» **Assignment**:
When a line in the records contains the string "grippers", copy that line.

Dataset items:
-------------------------
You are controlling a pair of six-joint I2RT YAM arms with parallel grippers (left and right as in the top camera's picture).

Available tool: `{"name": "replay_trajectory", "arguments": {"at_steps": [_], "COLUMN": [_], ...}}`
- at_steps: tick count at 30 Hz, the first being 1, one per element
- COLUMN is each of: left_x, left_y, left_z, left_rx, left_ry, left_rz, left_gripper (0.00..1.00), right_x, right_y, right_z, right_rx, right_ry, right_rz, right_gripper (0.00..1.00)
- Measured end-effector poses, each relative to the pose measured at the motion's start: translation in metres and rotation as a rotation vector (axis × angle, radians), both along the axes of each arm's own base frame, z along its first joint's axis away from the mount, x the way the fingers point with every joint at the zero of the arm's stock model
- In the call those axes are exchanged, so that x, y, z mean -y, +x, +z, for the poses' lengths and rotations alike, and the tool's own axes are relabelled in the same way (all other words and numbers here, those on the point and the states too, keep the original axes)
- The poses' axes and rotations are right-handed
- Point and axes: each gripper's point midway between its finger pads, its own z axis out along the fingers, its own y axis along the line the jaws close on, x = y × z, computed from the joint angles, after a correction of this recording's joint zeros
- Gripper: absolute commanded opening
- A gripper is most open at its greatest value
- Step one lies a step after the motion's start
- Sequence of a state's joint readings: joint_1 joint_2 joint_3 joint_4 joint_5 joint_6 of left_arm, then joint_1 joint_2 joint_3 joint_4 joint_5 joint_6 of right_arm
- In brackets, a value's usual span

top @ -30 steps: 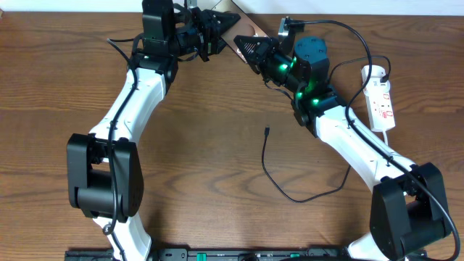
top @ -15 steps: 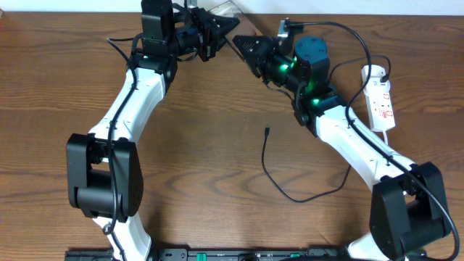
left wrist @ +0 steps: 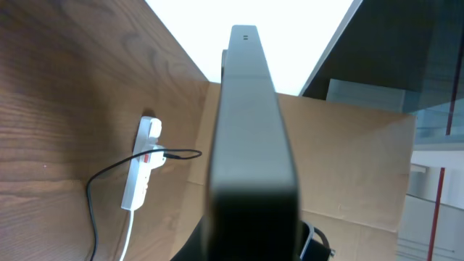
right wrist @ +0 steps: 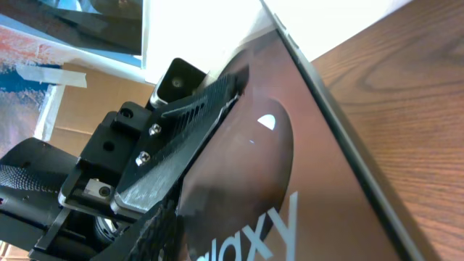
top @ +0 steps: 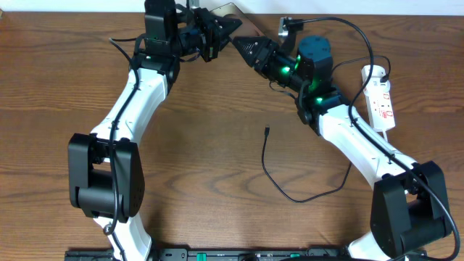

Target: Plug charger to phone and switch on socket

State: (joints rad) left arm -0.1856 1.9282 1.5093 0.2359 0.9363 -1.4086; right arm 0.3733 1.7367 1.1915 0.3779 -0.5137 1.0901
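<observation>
Black and thin, the charger (top: 290,194) lies loose on the wooden table (top: 203,159), nearest the arm bases. Its small connector tip points up the table and touches nothing. Its other end is plugged into the socket (top: 380,98), which lies flat near the right edge. At the far edge, the left gripper (top: 220,30) is clamped on the phone (top: 226,10), holding it tilted above the wood, one pad (right wrist: 181,138) pressed against its lettered back. The right gripper (top: 243,45) sits just beside the phone, nose toward it; whether its jaws are parted I cannot tell.
</observation>
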Motion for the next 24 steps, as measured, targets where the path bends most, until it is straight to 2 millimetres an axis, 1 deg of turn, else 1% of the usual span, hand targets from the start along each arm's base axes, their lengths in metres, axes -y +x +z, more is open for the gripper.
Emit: {"name": "replay_trajectory", "arguments": {"at_steps": [9, 12, 17, 18, 24], "left_x": [0.002, 0.002, 0.002, 0.002, 0.002], "left_y": [-0.001, -0.001, -0.001, -0.001, -0.002], "left_z": [0.0, 0.0, 0.0, 0.0, 0.0], "left_rx": [0.02, 0.021, 0.023, 0.023, 0.023], "left_ry": [0.01, 0.011, 0.012, 0.012, 0.01], "left_rz": [-0.008, -0.008, -0.009, -0.009, -0.016], "left_gripper": [0.07, 0.07, 0.07, 0.07, 0.07], "right_x": [0.026, 0.035, 0.045, 0.046, 0.042], "right_y": [0.013, 0.018, 0.022, 0.022, 0.02], "right_z": [0.0, 0.0, 0.0, 0.0, 0.001], "right_rx": [0.019, 0.02, 0.022, 0.022, 0.02], "right_ry": [-0.015, -0.016, -0.016, -0.017, -0.009], "right_rz": [-0.042, -0.059, -0.07, -0.071, -0.058], "right_gripper": [0.52, 0.5, 0.41, 0.38, 0.25]}}
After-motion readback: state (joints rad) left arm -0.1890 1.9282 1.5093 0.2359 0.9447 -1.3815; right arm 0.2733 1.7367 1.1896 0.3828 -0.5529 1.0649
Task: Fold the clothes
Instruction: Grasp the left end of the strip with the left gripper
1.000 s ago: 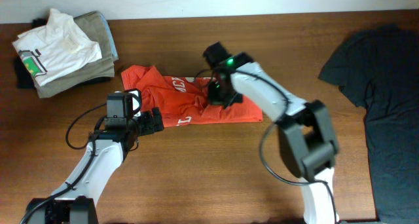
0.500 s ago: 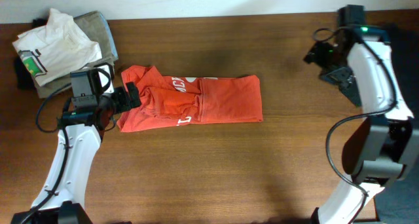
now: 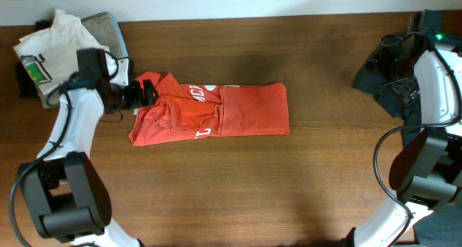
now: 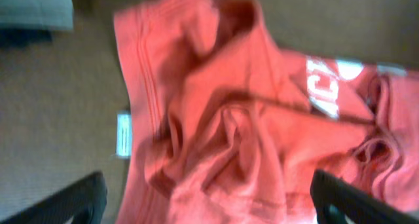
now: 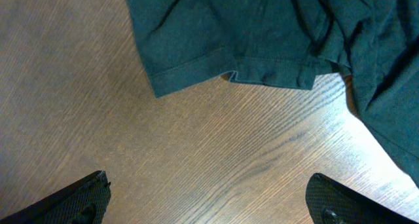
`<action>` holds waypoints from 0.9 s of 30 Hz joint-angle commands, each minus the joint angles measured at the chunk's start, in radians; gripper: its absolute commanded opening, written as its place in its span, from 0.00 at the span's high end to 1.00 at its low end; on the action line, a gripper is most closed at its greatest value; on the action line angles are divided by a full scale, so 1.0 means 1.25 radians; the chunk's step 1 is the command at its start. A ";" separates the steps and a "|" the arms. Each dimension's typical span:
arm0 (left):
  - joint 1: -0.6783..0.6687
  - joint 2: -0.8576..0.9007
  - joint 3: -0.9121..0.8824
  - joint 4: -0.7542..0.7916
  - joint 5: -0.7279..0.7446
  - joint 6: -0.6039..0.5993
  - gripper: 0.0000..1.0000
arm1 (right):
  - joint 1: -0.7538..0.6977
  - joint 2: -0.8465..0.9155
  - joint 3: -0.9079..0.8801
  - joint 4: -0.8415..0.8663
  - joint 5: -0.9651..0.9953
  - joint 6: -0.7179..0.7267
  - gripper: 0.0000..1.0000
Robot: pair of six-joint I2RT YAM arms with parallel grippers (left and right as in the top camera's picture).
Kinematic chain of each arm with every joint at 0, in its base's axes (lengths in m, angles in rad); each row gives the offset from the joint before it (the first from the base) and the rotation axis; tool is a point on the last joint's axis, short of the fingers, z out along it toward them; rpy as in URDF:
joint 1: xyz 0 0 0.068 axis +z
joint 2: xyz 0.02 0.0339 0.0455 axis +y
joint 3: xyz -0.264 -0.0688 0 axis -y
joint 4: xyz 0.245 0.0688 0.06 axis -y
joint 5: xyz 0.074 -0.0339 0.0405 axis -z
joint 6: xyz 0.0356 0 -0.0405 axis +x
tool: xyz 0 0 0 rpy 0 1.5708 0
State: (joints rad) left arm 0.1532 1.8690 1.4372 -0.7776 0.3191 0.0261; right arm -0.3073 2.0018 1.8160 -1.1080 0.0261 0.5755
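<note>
We see the orange-red T-shirt (image 3: 238, 113) lying left of centre on the wooden tabletop (image 3: 238, 189). It is folded into a long band with white lettering showing, and its left end is crumpled. Our left pincer (image 3: 146, 95) is spread wide at that crumpled end, grasping nothing. Our right pincer (image 5: 209, 204) is likewise released, well apart at the right edge, over bare wood beside the sleeve hem of a dark garment (image 5: 262, 27). A white shirt (image 3: 61, 52) rests on a khaki-grey folded garment (image 3: 108, 27) at the far left.

Orange-red T-shirt (image 3: 249, 111), white lettering (image 3: 197, 95)
</note>
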 commanded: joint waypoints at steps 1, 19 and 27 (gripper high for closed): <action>0.010 0.095 0.139 -0.124 0.032 0.035 0.01 | -0.002 -0.002 0.005 -0.003 0.010 0.008 0.01; 0.038 0.300 0.220 -0.251 0.119 0.143 0.01 | -0.001 -0.002 0.005 -0.003 0.010 0.008 0.01; 0.037 0.457 0.215 -0.270 0.212 0.154 0.01 | -0.001 -0.002 0.005 -0.003 0.010 0.008 0.01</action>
State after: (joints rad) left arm 0.2081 2.2856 1.7451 -1.1301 0.5419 0.1860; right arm -0.3073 2.0018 1.8160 -1.1084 0.0261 0.5762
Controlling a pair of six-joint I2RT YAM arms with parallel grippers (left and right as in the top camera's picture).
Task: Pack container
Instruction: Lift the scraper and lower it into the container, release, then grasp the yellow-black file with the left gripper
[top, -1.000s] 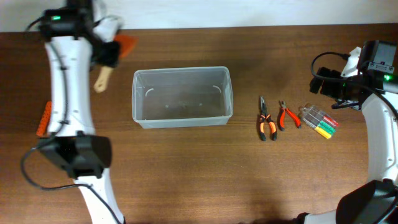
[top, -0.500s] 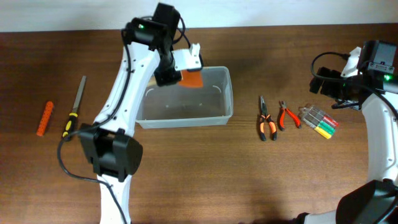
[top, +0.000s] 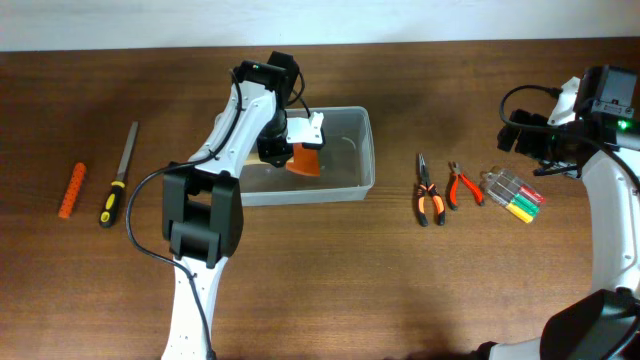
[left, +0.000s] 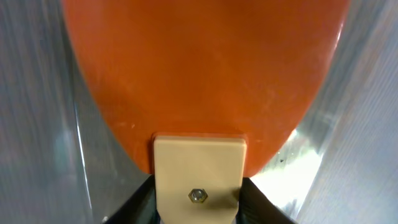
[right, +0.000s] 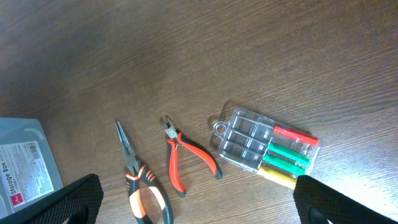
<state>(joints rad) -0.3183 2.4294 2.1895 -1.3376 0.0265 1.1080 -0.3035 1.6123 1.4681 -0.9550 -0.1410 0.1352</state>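
Note:
The clear plastic container (top: 368, 150) stands at the table's middle. My left gripper (top: 283, 148) reaches down inside it, shut on the beige handle (left: 199, 180) of an orange scraper (top: 306, 162). In the left wrist view the orange blade (left: 205, 74) fills the frame against the container's clear walls, with my left gripper's (left: 199, 208) black fingers on both sides of the handle. My right gripper (top: 530, 140) is open and empty, held above the right side of the table. Its fingers (right: 199, 205) show at the bottom corners of the right wrist view.
Right of the container lie orange-black long-nose pliers (top: 428, 195), red cutters (top: 462, 186) and a clear case of screwdrivers (top: 512, 196); all three show in the right wrist view too. At the left lie a file with a black-yellow handle (top: 118, 180) and an orange ribbed piece (top: 70, 190).
My left arm swung from the back left over to the container and lowered the orange scraper into it. The right arm has not moved.

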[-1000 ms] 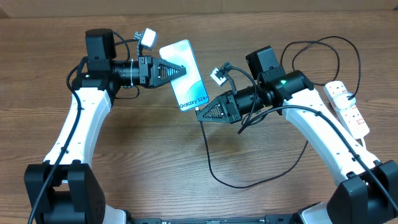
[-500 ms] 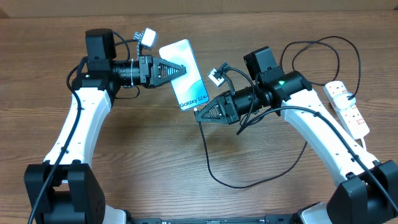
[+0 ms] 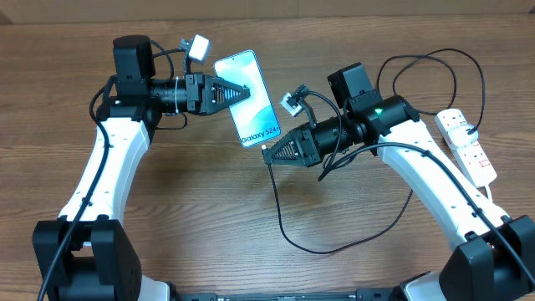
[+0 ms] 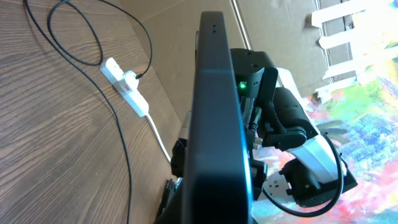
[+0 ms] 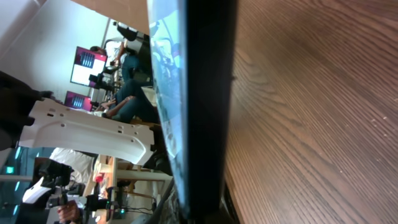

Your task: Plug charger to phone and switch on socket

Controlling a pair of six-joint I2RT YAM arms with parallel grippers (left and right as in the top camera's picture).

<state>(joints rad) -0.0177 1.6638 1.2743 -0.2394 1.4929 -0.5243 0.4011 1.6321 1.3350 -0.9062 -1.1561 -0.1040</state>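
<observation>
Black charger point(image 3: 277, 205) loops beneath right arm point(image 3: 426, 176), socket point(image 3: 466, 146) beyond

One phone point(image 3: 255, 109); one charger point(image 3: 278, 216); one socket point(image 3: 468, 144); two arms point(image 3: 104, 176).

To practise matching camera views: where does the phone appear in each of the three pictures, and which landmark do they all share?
Overhead: the phone, screen up, upper centre.
Left wrist: phone's dark edge, upright, mid-frame.
Right wrist: phone's dark edge, upright, left of centre.
Shared landmark: the wooden table.
</observation>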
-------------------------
» **Task output**:
You are controlling a pair of six-joint I2RT YAM arms with parallel grippers (left and right as in the top camera's picture).
Robot: pair of six-joint I2RT YAM arms with parallel grippers (left and right as in the top camera's picture).
Controlling a pair of six-joint I2RT YAM arms with parallel grippers (left and right as in the top camera's picture).
Controlling a pair of six-joint I2RT YAM arms with parallel grippers (left and right as in the top camera's picture).

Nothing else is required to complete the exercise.